Environmental Influence

March 10, 2012 1 comment

In “Engineering A Safer World“, Nancy Leveson states:

Human behavior is always influenced  by the environment in which it takes place. Changing that environment will be much more effective in changing operator error than the usual behaviorist approach of using reward and punishment. Without changing the environment, human error cannot be reduced for long. We design systems in which operator error is inevitable and then blame the operator and not the system design.

So why is that? Could it be because the system designers and environment caretakers are also the same people who have the power to assign blame – and it’s much easier to blame than to change the environment?

Fault Finder

February 15, 2010 Leave a comment

Byron Katie once said something like “the mind’s job is to find problems“. I don’t have many skills, but fault-finding is one of my most finely honed talents. Because of my engineering training and genetic design, I can find fault with any person, place, thing, or situation. I put myself right up there on Everest with Don Rickles.

The trouble with constant fault finding is that one spends a huge portion of one’s precious time criticizing instead of creating. It’s a real tragedy because we were all put on this earth to create. The ability to create is naturally built in to each of us right out of the box.

Creation is an intimate act of communication between the creator and the created.

Obsessive fault finders are afraid of creating and exposing their own creations for fear of being criticized themselves. No one likes to be told that their baby is ugly but, au contraire, many people love to point out flaws in other people’s fugly children.

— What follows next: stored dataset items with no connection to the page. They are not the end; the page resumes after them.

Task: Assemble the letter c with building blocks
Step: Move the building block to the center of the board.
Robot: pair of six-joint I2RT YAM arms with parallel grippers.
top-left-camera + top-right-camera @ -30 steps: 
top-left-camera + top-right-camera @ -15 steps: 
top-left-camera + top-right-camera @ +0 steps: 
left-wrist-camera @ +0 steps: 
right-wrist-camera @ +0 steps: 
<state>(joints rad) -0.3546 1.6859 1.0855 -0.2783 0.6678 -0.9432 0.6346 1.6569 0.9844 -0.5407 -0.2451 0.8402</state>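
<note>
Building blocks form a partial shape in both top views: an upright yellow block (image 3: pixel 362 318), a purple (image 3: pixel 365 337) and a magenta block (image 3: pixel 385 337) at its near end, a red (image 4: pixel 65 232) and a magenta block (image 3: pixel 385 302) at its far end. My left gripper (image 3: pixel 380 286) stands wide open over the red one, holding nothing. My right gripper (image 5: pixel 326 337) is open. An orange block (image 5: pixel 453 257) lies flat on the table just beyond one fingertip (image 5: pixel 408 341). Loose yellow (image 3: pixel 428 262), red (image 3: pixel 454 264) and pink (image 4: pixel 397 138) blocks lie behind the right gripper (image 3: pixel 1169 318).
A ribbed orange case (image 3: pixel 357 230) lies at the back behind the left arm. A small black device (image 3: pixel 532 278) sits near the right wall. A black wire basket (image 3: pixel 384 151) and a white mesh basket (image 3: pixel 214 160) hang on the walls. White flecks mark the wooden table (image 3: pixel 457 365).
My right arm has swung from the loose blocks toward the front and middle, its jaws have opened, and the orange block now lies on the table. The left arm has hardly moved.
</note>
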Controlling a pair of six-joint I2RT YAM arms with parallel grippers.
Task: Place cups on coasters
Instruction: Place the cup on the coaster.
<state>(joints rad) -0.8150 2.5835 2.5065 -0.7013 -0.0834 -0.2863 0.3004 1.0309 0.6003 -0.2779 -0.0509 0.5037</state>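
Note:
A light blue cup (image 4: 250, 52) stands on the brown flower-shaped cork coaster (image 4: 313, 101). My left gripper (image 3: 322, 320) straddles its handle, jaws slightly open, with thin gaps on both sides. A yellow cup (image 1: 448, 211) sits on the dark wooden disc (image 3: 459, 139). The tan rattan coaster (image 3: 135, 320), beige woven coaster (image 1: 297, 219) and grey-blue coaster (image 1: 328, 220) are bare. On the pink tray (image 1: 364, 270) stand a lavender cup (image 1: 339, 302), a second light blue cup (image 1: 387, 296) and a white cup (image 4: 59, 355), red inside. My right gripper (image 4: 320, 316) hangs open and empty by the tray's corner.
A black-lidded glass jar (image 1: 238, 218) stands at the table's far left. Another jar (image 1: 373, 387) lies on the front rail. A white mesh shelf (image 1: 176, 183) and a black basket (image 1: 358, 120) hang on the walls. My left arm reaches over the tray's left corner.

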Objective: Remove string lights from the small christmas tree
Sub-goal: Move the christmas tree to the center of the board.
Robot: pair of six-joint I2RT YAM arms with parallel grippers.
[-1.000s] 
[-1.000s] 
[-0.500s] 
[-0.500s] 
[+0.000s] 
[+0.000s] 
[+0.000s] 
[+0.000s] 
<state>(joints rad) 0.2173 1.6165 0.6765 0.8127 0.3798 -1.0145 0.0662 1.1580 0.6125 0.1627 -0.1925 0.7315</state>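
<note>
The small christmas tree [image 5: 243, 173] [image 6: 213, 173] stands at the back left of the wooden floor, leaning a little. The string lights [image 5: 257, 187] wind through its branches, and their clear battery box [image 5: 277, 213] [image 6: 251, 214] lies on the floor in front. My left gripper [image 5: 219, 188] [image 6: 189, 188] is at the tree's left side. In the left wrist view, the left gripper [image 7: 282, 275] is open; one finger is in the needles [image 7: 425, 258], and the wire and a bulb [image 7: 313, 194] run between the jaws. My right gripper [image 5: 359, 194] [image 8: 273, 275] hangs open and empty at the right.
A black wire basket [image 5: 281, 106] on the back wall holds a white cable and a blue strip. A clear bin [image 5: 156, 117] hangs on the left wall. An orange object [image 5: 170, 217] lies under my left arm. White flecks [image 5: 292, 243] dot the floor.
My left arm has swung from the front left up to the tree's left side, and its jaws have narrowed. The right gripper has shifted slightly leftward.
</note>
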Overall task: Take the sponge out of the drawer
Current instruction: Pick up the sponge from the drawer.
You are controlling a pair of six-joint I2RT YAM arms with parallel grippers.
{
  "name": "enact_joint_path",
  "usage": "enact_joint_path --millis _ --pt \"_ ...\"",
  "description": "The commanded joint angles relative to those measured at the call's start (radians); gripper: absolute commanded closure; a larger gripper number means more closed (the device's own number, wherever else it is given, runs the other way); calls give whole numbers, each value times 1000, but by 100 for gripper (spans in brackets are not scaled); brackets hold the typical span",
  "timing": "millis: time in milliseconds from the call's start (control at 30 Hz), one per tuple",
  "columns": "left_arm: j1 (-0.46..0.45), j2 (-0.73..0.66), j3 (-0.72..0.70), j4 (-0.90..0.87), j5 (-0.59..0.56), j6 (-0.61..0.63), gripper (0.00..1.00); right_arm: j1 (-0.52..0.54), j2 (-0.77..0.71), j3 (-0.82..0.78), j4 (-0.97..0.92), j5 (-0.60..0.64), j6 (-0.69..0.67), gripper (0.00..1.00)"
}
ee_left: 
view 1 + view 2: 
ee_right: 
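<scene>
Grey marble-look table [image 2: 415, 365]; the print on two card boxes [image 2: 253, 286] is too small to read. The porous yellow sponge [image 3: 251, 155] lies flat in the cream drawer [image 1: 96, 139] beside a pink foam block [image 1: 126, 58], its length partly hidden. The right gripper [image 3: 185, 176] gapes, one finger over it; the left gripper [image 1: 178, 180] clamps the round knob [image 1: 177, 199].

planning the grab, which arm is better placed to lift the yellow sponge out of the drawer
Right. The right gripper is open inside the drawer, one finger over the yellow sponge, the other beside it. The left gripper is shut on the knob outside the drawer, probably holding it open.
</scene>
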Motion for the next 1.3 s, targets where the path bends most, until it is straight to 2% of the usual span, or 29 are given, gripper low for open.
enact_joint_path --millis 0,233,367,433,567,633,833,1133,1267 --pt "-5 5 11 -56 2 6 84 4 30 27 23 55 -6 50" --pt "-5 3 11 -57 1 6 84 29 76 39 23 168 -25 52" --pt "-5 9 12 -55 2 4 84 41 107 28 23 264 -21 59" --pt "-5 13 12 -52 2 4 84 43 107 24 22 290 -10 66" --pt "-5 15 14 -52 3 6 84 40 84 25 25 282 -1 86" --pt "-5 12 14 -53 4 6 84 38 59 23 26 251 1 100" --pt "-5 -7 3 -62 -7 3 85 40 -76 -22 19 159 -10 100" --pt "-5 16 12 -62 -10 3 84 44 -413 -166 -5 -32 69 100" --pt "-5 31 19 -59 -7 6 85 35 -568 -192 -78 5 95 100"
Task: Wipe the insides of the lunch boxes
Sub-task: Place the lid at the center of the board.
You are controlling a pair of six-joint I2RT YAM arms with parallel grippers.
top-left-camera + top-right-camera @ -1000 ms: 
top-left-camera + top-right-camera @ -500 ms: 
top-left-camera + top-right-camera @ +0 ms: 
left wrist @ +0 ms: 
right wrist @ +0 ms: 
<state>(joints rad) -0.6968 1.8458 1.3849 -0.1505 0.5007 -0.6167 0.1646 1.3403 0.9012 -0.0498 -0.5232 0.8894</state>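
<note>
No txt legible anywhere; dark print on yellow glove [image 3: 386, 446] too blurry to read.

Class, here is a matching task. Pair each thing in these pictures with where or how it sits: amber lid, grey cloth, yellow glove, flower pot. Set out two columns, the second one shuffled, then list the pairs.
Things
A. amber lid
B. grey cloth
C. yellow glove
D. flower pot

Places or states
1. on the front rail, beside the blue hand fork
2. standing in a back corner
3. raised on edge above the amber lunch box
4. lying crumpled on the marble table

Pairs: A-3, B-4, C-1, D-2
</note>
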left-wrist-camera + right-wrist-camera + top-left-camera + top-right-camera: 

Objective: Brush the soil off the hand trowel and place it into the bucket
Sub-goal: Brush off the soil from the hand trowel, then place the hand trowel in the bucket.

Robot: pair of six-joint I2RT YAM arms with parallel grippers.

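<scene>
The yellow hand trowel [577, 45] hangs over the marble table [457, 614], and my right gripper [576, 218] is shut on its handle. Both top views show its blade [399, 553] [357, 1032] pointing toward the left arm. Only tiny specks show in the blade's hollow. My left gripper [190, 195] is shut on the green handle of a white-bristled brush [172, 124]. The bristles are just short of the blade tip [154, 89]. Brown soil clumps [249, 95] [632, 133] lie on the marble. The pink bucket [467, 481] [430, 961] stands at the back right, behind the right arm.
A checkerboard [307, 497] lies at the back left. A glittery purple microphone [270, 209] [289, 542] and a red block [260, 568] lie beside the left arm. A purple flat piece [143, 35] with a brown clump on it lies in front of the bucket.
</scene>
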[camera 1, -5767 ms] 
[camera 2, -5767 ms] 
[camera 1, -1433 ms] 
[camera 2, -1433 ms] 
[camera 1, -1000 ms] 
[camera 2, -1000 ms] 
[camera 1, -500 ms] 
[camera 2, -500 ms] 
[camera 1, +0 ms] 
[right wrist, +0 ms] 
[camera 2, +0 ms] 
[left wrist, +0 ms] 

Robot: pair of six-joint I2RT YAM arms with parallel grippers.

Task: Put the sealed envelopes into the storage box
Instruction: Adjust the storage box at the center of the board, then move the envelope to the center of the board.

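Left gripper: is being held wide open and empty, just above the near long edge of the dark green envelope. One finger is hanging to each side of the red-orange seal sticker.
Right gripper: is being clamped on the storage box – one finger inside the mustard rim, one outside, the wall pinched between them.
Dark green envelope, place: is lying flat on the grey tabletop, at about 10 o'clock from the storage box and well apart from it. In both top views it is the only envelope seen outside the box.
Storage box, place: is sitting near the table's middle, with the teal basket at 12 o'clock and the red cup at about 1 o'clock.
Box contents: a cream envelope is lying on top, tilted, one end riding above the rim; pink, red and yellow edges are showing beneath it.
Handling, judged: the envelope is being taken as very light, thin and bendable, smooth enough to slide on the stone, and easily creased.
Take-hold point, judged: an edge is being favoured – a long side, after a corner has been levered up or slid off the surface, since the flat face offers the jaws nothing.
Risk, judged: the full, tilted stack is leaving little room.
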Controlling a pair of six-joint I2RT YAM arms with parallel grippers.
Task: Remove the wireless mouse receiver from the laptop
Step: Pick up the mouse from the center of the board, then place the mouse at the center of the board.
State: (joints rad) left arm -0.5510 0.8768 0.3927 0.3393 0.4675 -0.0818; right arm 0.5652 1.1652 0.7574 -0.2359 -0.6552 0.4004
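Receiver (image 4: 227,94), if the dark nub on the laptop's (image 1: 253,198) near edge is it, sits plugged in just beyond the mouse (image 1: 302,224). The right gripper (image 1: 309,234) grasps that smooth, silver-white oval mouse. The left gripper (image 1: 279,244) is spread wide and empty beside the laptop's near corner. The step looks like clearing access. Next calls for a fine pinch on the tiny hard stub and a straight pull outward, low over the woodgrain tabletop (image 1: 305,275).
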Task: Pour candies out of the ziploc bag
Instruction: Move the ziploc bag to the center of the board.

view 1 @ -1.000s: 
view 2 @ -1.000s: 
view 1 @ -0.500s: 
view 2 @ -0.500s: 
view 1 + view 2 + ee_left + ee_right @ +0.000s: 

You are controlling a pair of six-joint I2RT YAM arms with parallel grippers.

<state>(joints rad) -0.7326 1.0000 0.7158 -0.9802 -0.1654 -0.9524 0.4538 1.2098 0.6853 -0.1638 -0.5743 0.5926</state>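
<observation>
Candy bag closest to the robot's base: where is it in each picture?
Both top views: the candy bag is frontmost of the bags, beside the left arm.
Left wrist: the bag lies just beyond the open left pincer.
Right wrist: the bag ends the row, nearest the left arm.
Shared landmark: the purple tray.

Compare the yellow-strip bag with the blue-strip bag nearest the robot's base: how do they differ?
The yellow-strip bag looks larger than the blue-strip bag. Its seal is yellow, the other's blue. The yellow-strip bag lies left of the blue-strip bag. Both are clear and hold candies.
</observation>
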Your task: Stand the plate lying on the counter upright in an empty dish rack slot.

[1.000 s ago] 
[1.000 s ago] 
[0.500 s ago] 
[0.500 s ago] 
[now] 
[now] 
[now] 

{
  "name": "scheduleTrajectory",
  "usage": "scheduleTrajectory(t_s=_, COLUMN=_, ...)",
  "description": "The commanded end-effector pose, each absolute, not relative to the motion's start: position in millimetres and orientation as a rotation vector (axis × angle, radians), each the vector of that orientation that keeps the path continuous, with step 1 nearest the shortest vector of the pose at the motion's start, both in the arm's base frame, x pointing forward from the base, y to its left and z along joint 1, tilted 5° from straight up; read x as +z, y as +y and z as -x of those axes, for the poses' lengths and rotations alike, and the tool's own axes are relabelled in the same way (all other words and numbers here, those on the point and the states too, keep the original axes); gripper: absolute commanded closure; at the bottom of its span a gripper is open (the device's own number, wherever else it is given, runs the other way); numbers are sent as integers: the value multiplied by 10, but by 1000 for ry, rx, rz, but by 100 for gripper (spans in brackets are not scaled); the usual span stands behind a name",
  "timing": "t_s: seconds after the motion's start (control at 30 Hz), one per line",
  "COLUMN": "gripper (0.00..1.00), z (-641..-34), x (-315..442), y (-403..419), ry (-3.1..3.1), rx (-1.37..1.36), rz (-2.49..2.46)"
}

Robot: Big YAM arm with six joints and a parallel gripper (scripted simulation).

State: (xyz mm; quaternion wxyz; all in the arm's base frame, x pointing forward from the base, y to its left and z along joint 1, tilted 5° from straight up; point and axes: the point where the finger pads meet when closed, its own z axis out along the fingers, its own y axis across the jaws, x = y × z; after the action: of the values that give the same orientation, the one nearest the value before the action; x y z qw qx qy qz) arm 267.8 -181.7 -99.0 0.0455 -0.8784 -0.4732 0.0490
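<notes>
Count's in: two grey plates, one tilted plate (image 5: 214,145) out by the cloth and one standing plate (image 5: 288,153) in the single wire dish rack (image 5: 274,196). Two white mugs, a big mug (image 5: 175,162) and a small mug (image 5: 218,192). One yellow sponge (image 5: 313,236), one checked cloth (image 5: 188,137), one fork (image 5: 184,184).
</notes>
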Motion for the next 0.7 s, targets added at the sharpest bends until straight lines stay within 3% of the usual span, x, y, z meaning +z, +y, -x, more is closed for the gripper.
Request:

One way to break the fault finder mind set is to take the plunge. Stop oppressing yourself, do what’s natural, start creating stuff (a blog, a song, a painting, a computer program, a book, a company, a community, a tribe), and hoist it out there for all to see. The more you create and expose of yourself, the more you dismantle the fault finder mindset and the more liberated you become. Try it, especially if you’re an incorrigible fault finder like me.